WORK INSTRUCTIONS.
Copy the data exactly. Leave nothing out.

AVAILABLE DATA.
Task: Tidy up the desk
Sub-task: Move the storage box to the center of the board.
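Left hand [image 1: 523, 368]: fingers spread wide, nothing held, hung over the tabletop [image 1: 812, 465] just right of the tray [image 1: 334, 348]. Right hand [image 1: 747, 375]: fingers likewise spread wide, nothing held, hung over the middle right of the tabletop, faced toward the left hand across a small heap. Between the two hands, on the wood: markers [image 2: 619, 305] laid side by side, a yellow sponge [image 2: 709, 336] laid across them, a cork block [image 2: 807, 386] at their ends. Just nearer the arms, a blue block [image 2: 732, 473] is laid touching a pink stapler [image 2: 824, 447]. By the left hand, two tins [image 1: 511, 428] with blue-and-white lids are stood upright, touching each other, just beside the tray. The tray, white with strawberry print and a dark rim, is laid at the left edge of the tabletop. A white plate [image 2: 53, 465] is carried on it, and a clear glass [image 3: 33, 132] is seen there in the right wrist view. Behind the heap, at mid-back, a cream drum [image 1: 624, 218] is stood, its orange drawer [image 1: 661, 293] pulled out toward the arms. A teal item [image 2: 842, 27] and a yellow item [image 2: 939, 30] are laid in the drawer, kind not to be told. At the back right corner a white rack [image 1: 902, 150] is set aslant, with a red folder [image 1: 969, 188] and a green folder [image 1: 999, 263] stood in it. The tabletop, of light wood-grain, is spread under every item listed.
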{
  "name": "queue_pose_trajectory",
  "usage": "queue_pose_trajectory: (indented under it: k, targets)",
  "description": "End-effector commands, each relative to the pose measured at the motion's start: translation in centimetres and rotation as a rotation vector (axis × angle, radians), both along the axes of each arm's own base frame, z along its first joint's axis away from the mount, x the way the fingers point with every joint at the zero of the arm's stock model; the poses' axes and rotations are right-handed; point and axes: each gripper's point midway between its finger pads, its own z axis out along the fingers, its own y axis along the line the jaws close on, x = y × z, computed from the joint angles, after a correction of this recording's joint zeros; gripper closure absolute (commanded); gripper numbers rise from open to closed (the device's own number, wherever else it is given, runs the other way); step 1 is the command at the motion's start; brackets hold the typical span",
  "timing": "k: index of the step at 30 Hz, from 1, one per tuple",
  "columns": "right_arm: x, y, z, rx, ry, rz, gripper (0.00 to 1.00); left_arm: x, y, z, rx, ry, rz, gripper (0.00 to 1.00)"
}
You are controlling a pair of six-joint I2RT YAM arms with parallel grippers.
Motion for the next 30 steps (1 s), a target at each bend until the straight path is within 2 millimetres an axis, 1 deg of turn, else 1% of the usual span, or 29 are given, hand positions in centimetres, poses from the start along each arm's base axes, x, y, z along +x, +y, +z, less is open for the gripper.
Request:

OUTPUT OF THE EXERCISE.
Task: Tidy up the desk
Sub-task: Move the storage box to the center of the board.
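Left hand [image 1: 523, 368]: fingers spread wide, nothing held, hung over the tabletop [image 1: 812, 465] just right of the tray [image 1: 334, 348]. Right hand [image 1: 747, 375]: fingers likewise spread wide, nothing held, hung over the middle right of the tabletop, faced toward the left hand across a small heap. Between the two hands, on the wood: markers [image 2: 619, 305] laid side by side, a yellow sponge [image 2: 709, 336] laid across them, a cork block [image 2: 807, 386] at their ends. Just nearer the arms, a blue block [image 2: 732, 473] is laid touching a pink stapler [image 2: 824, 447]. By the left hand, two tins [image 1: 511, 428] with blue-and-white lids are stood upright, touching each other, just beside the tray. The tray, white with strawberry print and a dark rim, is laid at the left edge of the tabletop. A white plate [image 2: 53, 465] is carried on it, and a clear glass [image 3: 33, 132] is seen there in the right wrist view. Behind the heap, at mid-back, a cream drum [image 1: 624, 218] is stood, its orange drawer [image 1: 661, 293] pulled out toward the arms. A teal item [image 2: 842, 27] and a yellow item [image 2: 939, 30] are laid in the drawer, kind not to be told. At the back right corner a white rack [image 1: 902, 150] is set aslant, with a red folder [image 1: 969, 188] and a green folder [image 1: 999, 263] stood in it. The tabletop, of light wood-grain, is spread under every item listed.
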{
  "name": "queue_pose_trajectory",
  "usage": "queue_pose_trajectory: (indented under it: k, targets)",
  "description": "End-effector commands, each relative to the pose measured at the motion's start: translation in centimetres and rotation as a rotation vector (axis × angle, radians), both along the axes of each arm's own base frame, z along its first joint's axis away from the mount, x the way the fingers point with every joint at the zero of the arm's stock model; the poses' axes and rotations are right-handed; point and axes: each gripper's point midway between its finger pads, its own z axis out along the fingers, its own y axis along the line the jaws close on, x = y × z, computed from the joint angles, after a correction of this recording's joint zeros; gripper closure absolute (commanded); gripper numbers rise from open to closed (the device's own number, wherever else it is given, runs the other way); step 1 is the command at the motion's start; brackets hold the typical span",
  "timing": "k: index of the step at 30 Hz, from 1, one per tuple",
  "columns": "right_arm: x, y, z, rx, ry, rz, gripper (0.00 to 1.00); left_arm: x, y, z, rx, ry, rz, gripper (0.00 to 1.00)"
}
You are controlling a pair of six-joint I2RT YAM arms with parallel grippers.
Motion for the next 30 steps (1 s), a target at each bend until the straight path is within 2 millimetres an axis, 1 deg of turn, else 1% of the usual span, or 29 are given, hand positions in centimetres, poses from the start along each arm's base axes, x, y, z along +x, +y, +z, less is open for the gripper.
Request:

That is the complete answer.